Mais uma coisa: eu sempre quis saber por que um filme que, no original, se chama “O Som da Música” (“The Sound Of Music”), virou “A Noviça Rebelde” no Brasil. Será que só eu acho “O Som da Música” mais legal? Desconfio que o título em português foi dado porque as pessoas ficariam imaginando o que uma noviça rebelde seria capaz de fazer, e isso atrairia gente aos cinemas, curiosa para descobrir. O mesmo aconteceu com "The Glass Bottom Boat" ("O Barco de Casco de Vidro"), que no Brasil virou "A Espiã de Calcinhas de Renda". Mas “A Noviça Rebelde” é um filme familiar, não tem nada daquilo que esse público poderia pensar. E "A Espiã de Calcinhas de Renda" é uma das muitas comédias românticas bobinhas que Doris Day fez em sua carreira. Propaganda enganosa!!!





Outro título de filme em português que merece o Troféu Vergonha Alheia para o tradutor é “Noivo Neurótico, Noiva Nervosa”, de Woody Allen. O clássico que marcou época e ditou moda no final dos anos 70 e começo dos anos 80 se chama, em inglês, “Annie Hall”, que é como se chama também a personagem de Diane Keaton. Tem gente que odeia tanto o título nacional desse filme que se refere a ele como “Annie Hall”, mesmo.

Pra encerrar, eu não poderia deixar de mencionar aquele que, para muitos fãs, é o pior título em português de filme clássico da História: “Os Brutos Também Amam”. Além de ser desnecessariamente exagerado, o título em português desse filme (cuja resenha eu já fiz em http://poltrona-r.blogspot.com.br/2017/04/dvd-os-brutos-tambem-amam.html) distorce tudo. Não se trata exatamente de uma história de amor, e sim de um faroeste dramático. “Shane”, que é como o clássico western se chama em inglês, é apenas o nome do personagem principal, vivido pelo meu xará de aniversário, Alan Ladd. Está certo que Shane é um nome que soa meio esquisito aos ouvidos dos brasileiros, especialmente naquela época. Mas o tradutor podia ter pegado mais leve, eu acho.

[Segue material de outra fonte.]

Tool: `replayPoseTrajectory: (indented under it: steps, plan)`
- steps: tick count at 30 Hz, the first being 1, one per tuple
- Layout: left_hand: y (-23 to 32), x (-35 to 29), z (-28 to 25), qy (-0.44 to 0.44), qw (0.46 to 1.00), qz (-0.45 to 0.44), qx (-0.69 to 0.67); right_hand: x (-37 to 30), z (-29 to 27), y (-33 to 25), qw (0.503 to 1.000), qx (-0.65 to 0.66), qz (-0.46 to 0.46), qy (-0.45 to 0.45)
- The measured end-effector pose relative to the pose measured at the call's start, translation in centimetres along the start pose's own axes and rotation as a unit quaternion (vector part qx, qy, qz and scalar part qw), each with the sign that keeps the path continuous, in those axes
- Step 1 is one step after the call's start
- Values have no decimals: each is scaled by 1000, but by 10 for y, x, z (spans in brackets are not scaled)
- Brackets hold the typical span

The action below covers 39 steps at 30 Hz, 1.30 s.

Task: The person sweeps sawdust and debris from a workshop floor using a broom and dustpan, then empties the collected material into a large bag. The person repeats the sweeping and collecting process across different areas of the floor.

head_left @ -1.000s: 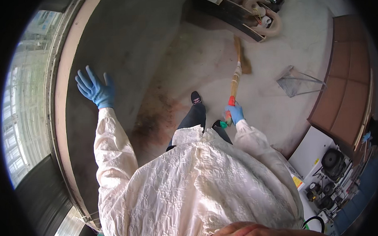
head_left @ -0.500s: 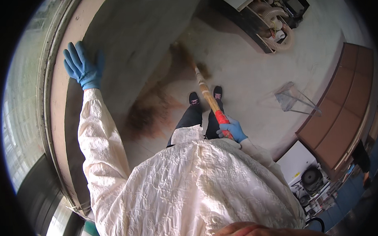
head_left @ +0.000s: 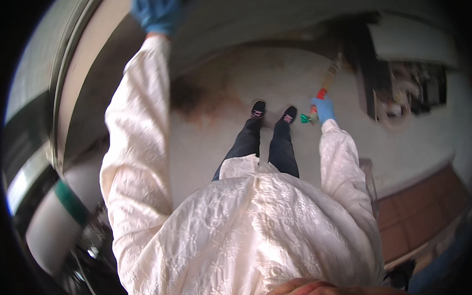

Com a globalização, casos assim têm se tornado cada vez mais raros. A moda agora é não traduzir os títulos. Não acho legal deixar o título original quando é possível encontrar uma tradução bacana e que seja próxima do significado do título em inglês. “Giant”, por exemplo, podia ter virado “Os Gigantes”, mas é provável que, nos dias de hoje, se chamasse “Giant” mesmo – assim, sem tradução. Se tivessem sido lançados no século 21, “Um Corpo Que Cai” se chamaria “Vertigo”,“Os Brutos Também Amam” se chamaria “Shane”, e assim por diante. Menos mau. Bem menos mau.


FONTES
http://loremholly.blogspot.com.br/2013/

http://50anosdefilmes.com.br/2014/a-espia-de-calcinhas-de-renda-the-glass-bottom-boat/






4 comentários:

  1. Sou de opinião de que se deve procurar na escolha de um título em português para filmes estangeiros um equivalente o mais próximo possível do original. Para "Breakfast at Tiffany's", um título comercial e minimamente fiel ao original poderia ser "Café da manhã com diamantes".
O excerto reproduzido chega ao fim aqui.